== Try it ==
Each entry below is to be copied verbatim.
(Data in this exercise begins)
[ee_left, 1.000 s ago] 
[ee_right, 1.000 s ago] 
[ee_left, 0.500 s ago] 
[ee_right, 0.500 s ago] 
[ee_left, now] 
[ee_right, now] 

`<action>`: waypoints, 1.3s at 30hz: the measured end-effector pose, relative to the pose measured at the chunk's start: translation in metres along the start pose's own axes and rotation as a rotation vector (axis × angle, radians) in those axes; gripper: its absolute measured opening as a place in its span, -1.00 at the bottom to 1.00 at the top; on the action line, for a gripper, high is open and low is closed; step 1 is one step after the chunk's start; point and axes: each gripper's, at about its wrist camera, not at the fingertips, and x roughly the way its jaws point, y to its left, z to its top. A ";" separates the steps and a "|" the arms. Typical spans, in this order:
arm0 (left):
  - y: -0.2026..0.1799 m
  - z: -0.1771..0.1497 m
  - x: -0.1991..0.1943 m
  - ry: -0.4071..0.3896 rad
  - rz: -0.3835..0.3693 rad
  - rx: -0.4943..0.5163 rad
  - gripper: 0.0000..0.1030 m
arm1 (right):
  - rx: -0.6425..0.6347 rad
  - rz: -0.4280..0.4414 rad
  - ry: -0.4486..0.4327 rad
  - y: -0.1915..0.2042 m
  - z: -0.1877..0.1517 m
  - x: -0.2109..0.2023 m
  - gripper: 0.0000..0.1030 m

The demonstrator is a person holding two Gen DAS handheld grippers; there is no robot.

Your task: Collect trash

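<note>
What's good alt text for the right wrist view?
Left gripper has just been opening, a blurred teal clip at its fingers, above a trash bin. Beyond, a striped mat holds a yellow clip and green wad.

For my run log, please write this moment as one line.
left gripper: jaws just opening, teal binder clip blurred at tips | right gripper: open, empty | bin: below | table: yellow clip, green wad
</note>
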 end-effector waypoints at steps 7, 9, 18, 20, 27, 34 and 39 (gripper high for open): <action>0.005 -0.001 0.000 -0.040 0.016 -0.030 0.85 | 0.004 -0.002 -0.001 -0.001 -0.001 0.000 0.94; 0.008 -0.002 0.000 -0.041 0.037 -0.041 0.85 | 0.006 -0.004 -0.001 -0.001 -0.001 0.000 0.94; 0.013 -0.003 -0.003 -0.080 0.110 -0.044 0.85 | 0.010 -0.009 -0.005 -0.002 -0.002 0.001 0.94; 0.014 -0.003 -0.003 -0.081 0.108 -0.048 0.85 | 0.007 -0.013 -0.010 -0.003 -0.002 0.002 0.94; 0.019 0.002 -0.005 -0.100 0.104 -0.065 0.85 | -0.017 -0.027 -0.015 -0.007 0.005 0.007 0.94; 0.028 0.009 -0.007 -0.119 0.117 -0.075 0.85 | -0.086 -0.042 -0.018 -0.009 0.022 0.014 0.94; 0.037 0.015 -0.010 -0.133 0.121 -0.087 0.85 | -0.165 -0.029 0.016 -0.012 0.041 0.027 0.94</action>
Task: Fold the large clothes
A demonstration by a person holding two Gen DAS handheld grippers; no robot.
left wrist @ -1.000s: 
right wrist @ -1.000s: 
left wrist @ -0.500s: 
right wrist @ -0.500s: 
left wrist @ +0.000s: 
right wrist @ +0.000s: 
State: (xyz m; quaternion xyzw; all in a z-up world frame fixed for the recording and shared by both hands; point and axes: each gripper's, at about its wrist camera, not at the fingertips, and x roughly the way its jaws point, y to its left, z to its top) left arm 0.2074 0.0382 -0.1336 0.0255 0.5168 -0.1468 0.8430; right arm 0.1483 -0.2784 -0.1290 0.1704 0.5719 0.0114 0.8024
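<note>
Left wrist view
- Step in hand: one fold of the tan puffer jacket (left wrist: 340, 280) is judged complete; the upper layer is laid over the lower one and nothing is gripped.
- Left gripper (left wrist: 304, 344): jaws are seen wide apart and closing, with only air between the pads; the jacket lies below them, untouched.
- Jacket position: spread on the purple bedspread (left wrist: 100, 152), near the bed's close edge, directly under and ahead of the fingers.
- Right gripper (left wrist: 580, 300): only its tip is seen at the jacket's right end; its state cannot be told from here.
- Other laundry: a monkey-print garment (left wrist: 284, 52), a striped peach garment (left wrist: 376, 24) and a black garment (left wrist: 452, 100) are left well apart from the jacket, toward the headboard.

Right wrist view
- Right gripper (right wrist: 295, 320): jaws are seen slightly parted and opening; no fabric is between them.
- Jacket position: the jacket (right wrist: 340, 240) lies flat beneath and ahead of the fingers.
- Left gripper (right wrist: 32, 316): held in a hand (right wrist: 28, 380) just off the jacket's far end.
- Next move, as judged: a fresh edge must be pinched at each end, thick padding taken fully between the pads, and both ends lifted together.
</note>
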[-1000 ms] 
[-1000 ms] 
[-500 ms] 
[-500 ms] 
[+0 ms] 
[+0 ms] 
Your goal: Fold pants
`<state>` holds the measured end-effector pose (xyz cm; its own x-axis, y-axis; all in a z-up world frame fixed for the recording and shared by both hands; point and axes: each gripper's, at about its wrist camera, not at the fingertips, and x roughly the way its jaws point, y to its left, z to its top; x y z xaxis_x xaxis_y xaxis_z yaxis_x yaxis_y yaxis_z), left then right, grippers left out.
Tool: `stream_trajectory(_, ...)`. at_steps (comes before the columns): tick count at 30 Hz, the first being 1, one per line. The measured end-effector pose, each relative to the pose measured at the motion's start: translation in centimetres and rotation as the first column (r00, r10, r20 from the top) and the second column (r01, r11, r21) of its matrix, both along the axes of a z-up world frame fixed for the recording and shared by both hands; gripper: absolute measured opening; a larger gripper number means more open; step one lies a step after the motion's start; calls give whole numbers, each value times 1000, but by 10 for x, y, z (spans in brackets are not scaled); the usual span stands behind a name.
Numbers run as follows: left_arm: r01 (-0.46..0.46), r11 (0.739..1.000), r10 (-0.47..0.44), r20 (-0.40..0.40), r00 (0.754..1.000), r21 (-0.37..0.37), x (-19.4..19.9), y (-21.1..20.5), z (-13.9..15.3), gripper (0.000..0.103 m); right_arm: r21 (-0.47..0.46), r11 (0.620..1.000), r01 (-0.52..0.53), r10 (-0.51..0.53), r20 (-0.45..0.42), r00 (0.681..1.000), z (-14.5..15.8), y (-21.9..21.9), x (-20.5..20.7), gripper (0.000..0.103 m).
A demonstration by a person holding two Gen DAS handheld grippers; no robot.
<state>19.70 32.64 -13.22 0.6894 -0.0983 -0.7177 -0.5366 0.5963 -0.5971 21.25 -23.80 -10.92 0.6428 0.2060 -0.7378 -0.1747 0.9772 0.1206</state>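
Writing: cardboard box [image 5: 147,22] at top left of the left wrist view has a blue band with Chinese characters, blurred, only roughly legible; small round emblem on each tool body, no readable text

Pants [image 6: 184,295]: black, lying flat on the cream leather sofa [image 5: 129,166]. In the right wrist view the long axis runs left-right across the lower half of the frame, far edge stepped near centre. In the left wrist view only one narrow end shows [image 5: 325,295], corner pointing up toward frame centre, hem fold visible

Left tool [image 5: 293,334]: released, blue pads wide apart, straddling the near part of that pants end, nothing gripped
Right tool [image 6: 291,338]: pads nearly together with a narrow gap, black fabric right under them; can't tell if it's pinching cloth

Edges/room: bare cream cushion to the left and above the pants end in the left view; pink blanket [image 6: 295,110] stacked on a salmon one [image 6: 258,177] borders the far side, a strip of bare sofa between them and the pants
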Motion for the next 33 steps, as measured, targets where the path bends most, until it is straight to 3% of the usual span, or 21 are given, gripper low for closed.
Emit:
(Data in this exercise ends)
== Exercise result ==
[ee_left, 1.000 s ago] 
[ee_right, 1.000 s ago] 
[ee_left, 0.500 s ago] 
[ee_right, 0.500 s ago] 
[ee_left, now] 
[ee_right, now] 

`<action>`: waypoints, 1.3s at 30hz: the measured end-effector pose, relative to the pose measured at the chunk's start: translation in metres along the start pose's own axes and rotation as a rotation vector (axis × angle, radians) in those axes; gripper: its absolute measured opening as a place in its span, -1.00 at the bottom to 1.00 at the top; on the action line, for a gripper, high is open and low is closed; step 1 is one step after the chunk's start; point and axes: each gripper's, at about its wrist camera, not at the fingertips, and x roughly the way its jaws point, y to its left, z to its top. A ";" separates the steps and a "|" the arms. Typical spans, in this order:
arm0 (left):
  - y: -0.2026..0.1799 m
  - z: -0.1771..0.1497 m
  - x: -0.1991..0.1943 m
  - ry: -0.4071..0.3896 rad
  - rz: -0.3835..0.3693 rad
  - rx: -0.4943..0.5163 rad
  - gripper: 0.0000..0.1030 m
arm1 (right):
  - rx: -0.6425..0.6347 rad
  - rz: -0.4280..0.4414 rad
  - ry: -0.4486..0.4327 rad
  - y: -0.1915..0.2042 m
  - z: -0.1877..0.1517 m
  - x: -0.2109..0.2023 m
  - gripper: 0.0000..0.1030 m

The demonstrator is a person holding two Gen DAS handheld grippers; there is no robot.

Your task: Collect trash

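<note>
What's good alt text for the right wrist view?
Left gripper has just been opening, a blurred teal clip at its fingers, above a trash bin. Beyond, a striped mat holds a yellow clip and green wad.

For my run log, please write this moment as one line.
left gripper: jaws just opening, teal binder clip blurred at tips | right gripper: open, empty | bin: below | table: yellow clip, green wad
</note>
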 end-effector waypoints at steps 7, 9, 18, 20, 27, 34 and 39 (gripper high for open): <action>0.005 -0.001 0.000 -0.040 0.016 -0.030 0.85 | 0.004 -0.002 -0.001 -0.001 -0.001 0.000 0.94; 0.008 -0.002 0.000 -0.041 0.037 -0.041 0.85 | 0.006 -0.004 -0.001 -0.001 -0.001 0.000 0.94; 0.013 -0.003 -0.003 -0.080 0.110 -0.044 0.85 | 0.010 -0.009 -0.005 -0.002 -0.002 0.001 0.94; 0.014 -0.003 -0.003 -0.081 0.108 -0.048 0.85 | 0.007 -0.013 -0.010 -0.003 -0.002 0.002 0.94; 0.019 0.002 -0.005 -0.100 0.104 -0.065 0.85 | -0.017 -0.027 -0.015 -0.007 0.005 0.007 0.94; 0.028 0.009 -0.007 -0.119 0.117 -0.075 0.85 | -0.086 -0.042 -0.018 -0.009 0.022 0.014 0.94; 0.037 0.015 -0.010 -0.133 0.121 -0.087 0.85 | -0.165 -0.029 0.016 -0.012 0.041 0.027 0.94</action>
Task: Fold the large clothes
A demonstration by a person holding two Gen DAS handheld grippers; no robot.
left wrist @ -1.000s: 
right wrist @ -1.000s: 
left wrist @ -0.500s: 
right wrist @ -0.500s: 
left wrist @ +0.000s: 
right wrist @ +0.000s: 
State: (xyz m; quaternion xyzw; all in a z-up world frame fixed for the recording and shared by both hands; point and axes: each gripper's, at about its wrist camera, not at the fingertips, and x roughly the way its jaws point, y to its left, z to its top) left arm 0.2074 0.0382 -0.1336 0.0255 0.5168 -0.1468 0.8430; right arm 0.1483 -0.2784 -0.1290 0.1704 0.5719 0.0114 0.8024
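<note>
Left wrist view
- Step in hand: one fold of the tan puffer jacket (left wrist: 340, 280) is judged complete; the upper layer is laid over the lower one and nothing is gripped.
- Left gripper (left wrist: 304, 344): jaws are seen wide apart and closing, with only air between the pads; the jacket lies below them, untouched.
- Jacket position: spread on the purple bedspread (left wrist: 100, 152), near the bed's close edge, directly under and ahead of the fingers.
- Right gripper (left wrist: 580, 300): only its tip is seen at the jacket's right end; its state cannot be told from here.
- Other laundry: a monkey-print garment (left wrist: 284, 52), a striped peach garment (left wrist: 376, 24) and a black garment (left wrist: 452, 100) are left well apart from the jacket, toward the headboard.

Right wrist view
- Right gripper (right wrist: 295, 320): jaws are seen slightly parted and opening; no fabric is between them.
- Jacket position: the jacket (right wrist: 340, 240) lies flat beneath and ahead of the fingers.
- Left gripper (right wrist: 32, 316): held in a hand (right wrist: 28, 380) just off the jacket's far end.
- Next move, as judged: a fresh edge must be pinched at each end, thick padding taken fully between the pads, and both ends lifted together.
</note>
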[-1000 ms] 
[-1000 ms] 
[-500 ms] 
[-500 ms] 
[+0 ms] 
[+0 ms] 
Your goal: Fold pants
`<state>` holds the measured end-effector pose (xyz cm; its own x-axis, y-axis; all in a z-up world frame fixed for the recording and shared by both hands; point and axes: each gripper's, at about its wrist camera, not at the fingertips, and x roughly the way its jaws point, y to its left, z to its top; x y z xaxis_x xaxis_y xaxis_z yaxis_x yaxis_y yaxis_z), left then right, grippers left out.
Tool: `stream_trajectory(_, ...)`. at_steps (comes before the columns): tick count at 30 Hz, the first being 1, one per line. The measured end-effector pose, each relative to the pose measured at the motion's start: translation in centimetres and rotation as the first column (r00, r10, r20 from the top) and the second column (r01, r11, r21) of its matrix, both along the axes of a z-up world frame fixed for the recording and shared by both hands; gripper: absolute measured opening; a larger gripper number means more open; step one lies a step after the motion's start; calls give whole numbers, each value times 1000, but by 10 for x, y, z (spans in brackets are not scaled); the usual span stands behind a name.
Numbers run as follows: left_arm: r01 (-0.46..0.46), r11 (0.739..1.000), r10 (-0.47..0.44), r20 (-0.40..0.40), r00 (0.754..1.000), r21 (-0.37..0.37), x (-19.4..19.9), y (-21.1..20.5), z (-13.9..15.3), gripper (0.000..0.103 m); right_arm: r21 (-0.47..0.46), r11 (0.620..1.000), r01 (-0.52..0.53), r10 (-0.51..0.53), r20 (-0.45..0.42), r00 (0.681..1.000), z (-14.5..15.8), y (-21.9..21.9), x (-20.5..20.7), gripper (0.000..0.103 m).
A demonstration by a person holding two Gen DAS handheld grippers; no robot.
<state>19.70 32.64 -13.22 0.6894 -0.0983 -0.7177 -0.5366 0.5963 -0.5971 21.25 -23.80 -10.92 0.6428 0.2060 -0.7378 -0.1747 0.9772 0.1206</state>
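Writing: cardboard box [image 5: 147,22] at top left of the left wrist view has a blue band with Chinese characters, blurred, only roughly legible; small round emblem on each tool body, no readable text

Pants [image 6: 184,295]: black, lying flat on the cream leather sofa [image 5: 129,166]. In the right wrist view the long axis runs left-right across the lower half of the frame, far edge stepped near centre. In the left wrist view only one narrow end shows [image 5: 325,295], corner pointing up toward frame centre, hem fold visible

Left tool [image 5: 293,334]: released, blue pads wide apart, straddling the near part of that pants end, nothing gripped
Right tool [image 6: 291,338]: pads nearly together with a narrow gap, black fabric right under them; can't tell if it's pinching cloth

Edges/room: bare cream cushion to the left and above the pants end in the left view; pink blanket [image 6: 295,110] stacked on a salmon one [image 6: 258,177] borders the far side, a strip of bare sofa between them and the pants
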Motion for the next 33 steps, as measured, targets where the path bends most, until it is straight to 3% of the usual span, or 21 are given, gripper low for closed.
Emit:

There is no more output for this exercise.